▶ _Task requirements_
Please output the entries below exactly as they are.

*** Opening Source material ***

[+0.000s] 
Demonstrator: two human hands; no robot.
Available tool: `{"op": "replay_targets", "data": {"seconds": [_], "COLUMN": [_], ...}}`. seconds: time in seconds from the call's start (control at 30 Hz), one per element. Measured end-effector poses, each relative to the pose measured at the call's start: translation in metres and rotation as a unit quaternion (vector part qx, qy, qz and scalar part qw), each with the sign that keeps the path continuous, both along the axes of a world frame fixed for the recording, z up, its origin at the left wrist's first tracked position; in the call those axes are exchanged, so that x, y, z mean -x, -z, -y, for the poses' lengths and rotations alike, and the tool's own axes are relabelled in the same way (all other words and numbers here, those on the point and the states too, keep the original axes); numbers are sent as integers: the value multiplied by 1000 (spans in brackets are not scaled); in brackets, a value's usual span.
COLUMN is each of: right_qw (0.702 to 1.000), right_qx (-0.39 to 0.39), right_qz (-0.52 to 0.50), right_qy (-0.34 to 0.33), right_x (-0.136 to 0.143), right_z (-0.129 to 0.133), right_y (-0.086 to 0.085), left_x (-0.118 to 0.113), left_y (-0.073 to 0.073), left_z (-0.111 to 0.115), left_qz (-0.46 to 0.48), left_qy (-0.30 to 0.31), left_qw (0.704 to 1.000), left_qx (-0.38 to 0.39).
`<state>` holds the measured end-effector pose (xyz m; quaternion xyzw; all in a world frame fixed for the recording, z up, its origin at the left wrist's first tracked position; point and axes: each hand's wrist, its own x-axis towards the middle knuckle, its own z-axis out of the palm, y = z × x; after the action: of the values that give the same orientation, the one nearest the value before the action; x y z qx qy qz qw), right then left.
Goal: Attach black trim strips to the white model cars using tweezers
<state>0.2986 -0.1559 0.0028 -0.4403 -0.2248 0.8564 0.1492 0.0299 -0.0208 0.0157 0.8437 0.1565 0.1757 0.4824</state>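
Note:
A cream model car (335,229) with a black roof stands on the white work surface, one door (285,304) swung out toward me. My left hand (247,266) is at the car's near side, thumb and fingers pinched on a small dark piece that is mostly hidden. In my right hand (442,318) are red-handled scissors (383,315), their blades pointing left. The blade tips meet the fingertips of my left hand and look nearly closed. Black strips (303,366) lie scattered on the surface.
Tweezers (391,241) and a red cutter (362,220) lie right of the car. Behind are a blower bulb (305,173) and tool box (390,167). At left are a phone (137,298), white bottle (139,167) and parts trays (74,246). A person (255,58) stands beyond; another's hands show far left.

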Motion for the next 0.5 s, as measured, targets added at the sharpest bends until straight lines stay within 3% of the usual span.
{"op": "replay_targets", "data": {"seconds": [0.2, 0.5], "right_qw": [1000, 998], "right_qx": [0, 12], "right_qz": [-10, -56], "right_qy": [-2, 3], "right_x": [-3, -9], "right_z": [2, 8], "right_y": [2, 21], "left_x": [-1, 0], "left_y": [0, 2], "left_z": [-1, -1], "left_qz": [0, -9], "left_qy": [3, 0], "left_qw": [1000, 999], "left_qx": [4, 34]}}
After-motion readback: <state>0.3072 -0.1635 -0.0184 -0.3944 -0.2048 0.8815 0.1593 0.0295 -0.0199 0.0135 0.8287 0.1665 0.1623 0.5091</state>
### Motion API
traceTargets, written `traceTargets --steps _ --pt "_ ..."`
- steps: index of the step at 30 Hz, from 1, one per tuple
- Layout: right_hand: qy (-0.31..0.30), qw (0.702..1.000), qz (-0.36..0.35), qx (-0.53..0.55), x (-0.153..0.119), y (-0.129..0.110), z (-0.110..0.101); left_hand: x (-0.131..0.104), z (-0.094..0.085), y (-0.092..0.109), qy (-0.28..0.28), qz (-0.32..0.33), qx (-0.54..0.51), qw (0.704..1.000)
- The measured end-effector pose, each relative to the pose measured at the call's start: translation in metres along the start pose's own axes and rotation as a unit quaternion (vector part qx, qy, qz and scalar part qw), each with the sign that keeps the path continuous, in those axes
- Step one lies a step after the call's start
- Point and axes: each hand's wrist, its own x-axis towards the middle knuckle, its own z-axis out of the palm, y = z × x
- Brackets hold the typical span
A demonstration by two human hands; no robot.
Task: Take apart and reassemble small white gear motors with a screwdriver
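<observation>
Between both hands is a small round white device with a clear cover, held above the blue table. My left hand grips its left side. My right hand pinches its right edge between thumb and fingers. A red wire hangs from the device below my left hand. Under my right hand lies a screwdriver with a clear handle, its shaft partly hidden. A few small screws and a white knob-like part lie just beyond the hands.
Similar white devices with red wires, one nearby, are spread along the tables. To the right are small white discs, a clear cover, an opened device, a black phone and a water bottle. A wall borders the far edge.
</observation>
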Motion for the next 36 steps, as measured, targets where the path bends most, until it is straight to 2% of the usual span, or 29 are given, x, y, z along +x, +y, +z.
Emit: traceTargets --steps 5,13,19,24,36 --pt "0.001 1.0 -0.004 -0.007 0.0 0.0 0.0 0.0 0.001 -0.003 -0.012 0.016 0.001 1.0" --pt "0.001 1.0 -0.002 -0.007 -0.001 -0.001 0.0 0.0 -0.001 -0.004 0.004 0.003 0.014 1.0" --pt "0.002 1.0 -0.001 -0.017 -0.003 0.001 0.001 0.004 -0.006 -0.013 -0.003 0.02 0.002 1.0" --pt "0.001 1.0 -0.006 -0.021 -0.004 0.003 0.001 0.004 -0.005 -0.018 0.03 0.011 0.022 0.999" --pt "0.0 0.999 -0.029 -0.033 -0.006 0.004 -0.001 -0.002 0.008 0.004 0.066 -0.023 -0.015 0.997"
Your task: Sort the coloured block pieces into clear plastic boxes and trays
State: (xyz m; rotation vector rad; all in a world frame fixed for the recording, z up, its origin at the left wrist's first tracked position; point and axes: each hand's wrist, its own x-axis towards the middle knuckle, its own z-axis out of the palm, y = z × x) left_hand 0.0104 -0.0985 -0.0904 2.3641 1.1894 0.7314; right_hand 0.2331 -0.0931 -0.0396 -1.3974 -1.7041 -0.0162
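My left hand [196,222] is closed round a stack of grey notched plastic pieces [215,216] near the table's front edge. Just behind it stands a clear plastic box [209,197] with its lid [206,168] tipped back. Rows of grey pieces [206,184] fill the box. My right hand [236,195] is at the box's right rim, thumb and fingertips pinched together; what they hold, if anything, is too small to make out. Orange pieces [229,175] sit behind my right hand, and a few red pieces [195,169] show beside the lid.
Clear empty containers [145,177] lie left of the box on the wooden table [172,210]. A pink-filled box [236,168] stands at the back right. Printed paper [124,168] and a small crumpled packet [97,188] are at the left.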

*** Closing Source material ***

▶ _Response to the task_
[+0.000s] 
Demonstrator: two human hands; no robot.
Available tool: `{"op": "replay_targets", "data": {"seconds": [_], "COLUMN": [_], ...}}`. seconds: time in seconds from the call's start (control at 30 Hz), one per element. Measured end-effector poses, each relative to the pose measured at the call's start: translation in metres and rotation as a unit quaternion (vector part qx, qy, qz and scalar part qw), each with the sign that keeps the path continuous, both along the axes of a world frame fixed for the recording, z up, its origin at the left wrist's first tracked position; in the call those axes are exchanged, so that x, y, z mean -x, -z, -y, for the poses' lengths and rotations alike, and the tool's own axes are relabelled in the same way (all other words and numbers here, those on the point and the states too, keep the original axes); numbers are sent as integers: the value multiplied by 1000 (spans in brackets are not scaled); in brackets, a value's usual span.
COLUMN is each of: right_qw (0.702 to 1.000), right_qx (-0.39 to 0.39), right_qz (-0.52 to 0.50), right_qy (-0.34 to 0.33), right_x (-0.136 to 0.143), right_z (-0.129 to 0.133), right_y (-0.086 to 0.085), left_x (-0.118 to 0.113), left_y (-0.073 to 0.073), left_z (-0.111 to 0.115), left_qz (-0.46 to 0.48), left_qy (-0.30 to 0.31), left_qw (0.704 to 1.000), left_qx (-0.38 to 0.39).
`<state>` holds the measured end-effector pose (xyz m; quaternion xyzw; all in a world frame fixed for the recording, z up, its origin at the left wrist's first tracked position; point and axes: each hand's wrist, its own x-axis towards the middle knuckle, its own z-axis out of the palm, y = z × x; after the action: of the values that give the same orientation, the one nearest the value before the action; x y z qx qy qz qw), right then left.
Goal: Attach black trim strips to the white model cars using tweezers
<state>0.2986 -0.1559 0.0028 -0.4403 -0.2248 0.8564 0.1492 0.0299 -0.0208 0.0157 0.8437 0.1565 0.1757 0.4824</state>
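Note:
A cream model car (335,229) with a black roof stands on the white work surface, one door (285,304) swung out toward me. My left hand (247,266) is at the car's near side, thumb and fingers pinched on a small dark piece that is mostly hidden. In my right hand (442,318) are red-handled scissors (383,315), their blades pointing left. The blade tips meet the fingertips of my left hand and look nearly closed. Black strips (303,366) lie scattered on the surface.
Tweezers (391,241) and a red cutter (362,220) lie right of the car. Behind are a blower bulb (305,173) and tool box (390,167). At left are a phone (137,298), white bottle (139,167) and parts trays (74,246). A person (255,58) stands beyond; another's hands show far left.
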
Motion for the next 0.5 s, as measured, targets added at the sharpest bends until straight lines stay within 3% of the usual span.
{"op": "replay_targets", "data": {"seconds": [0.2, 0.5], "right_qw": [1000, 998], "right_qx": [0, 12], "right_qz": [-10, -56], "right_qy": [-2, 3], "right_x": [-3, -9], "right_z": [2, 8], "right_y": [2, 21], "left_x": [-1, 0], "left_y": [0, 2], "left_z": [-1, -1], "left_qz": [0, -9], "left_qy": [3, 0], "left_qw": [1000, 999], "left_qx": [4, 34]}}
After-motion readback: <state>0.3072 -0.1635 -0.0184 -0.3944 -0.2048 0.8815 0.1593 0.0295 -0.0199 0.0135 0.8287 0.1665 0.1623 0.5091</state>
### Motion API
traceTargets, written `traceTargets --steps _ --pt "_ ..."`
- steps: index of the step at 30 Hz, from 1, one per tuple
- Layout: right_hand: qy (-0.31..0.30), qw (0.702..1.000), qz (-0.36..0.35), qx (-0.53..0.55), x (-0.153..0.119), y (-0.129..0.110), z (-0.110..0.101); left_hand: x (-0.131..0.104), z (-0.094..0.085), y (-0.092..0.109), qy (-0.28..0.28), qz (-0.32..0.33), qx (-0.54..0.51), qw (0.704..1.000)
- The measured end-effector pose, each relative to the pose measured at the call's start: translation in metres along the start pose's own axes and rotation as a unit quaternion (vector part qx, qy, qz and scalar part qw), each with the sign that keeps the path continuous, in those axes
- Step one lies a step after the call's start
- Point and axes: each hand's wrist, its own x-axis towards the middle knuckle, its own z-axis out of the palm, y = z × x
- Brackets hold the typical span
A demonstration by two human hands; no robot.
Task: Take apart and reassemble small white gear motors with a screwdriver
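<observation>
Between both hands is a small round white device with a clear cover, held above the blue table. My left hand grips its left side. My right hand pinches its right edge between thumb and fingers. A red wire hangs from the device below my left hand. Under my right hand lies a screwdriver with a clear handle, its shaft partly hidden. A few small screws and a white knob-like part lie just beyond the hands.
Similar white devices with red wires, one nearby, are spread along the tables. To the right are small white discs, a clear cover, an opened device, a black phone and a water bottle. A wall borders the far edge.
</observation>
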Motion for the next 36 steps, as measured, targets where the path bends most, until it is straight to 2% of the usual span, or 29 are given, x, y, z along +x, +y, +z.
Emit: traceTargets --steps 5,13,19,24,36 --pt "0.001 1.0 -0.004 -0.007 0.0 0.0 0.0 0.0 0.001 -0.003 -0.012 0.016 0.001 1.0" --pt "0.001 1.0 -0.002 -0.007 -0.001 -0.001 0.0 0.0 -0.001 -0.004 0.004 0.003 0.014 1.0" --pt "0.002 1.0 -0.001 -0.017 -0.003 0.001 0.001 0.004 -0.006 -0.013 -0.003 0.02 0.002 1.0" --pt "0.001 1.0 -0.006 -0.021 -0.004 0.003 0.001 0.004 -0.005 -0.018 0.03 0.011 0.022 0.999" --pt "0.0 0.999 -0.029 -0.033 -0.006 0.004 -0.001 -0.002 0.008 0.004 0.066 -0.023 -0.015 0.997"
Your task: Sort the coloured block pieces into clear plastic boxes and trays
State: (xyz m; rotation vector rad; all in a world frame fixed for the recording, z up, its origin at the left wrist's first tracked position; point and axes: each hand's wrist, its own x-axis towards the middle knuckle, its own z-axis out of the palm, y = z × x) left_hand 0.0104 -0.0985 -0.0904 2.3641 1.1894 0.7314; right_hand 0.2331 -0.0931 -0.0396 -1.3974 -1.7041 -0.0162
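My left hand [196,222] is closed round a stack of grey notched plastic pieces [215,216] near the table's front edge. Just behind it stands a clear plastic box [209,197] with its lid [206,168] tipped back. Rows of grey pieces [206,184] fill the box. My right hand [236,195] is at the box's right rim, thumb and fingertips pinched together; what they hold, if anything, is too small to make out. Orange pieces [229,175] sit behind my right hand, and a few red pieces [195,169] show beside the lid.
Clear empty containers [145,177] lie left of the box on the wooden table [172,210]. A pink-filled box [236,168] stands at the back right. Printed paper [124,168] and a small crumpled packet [97,188] are at the left.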

No further output is required here.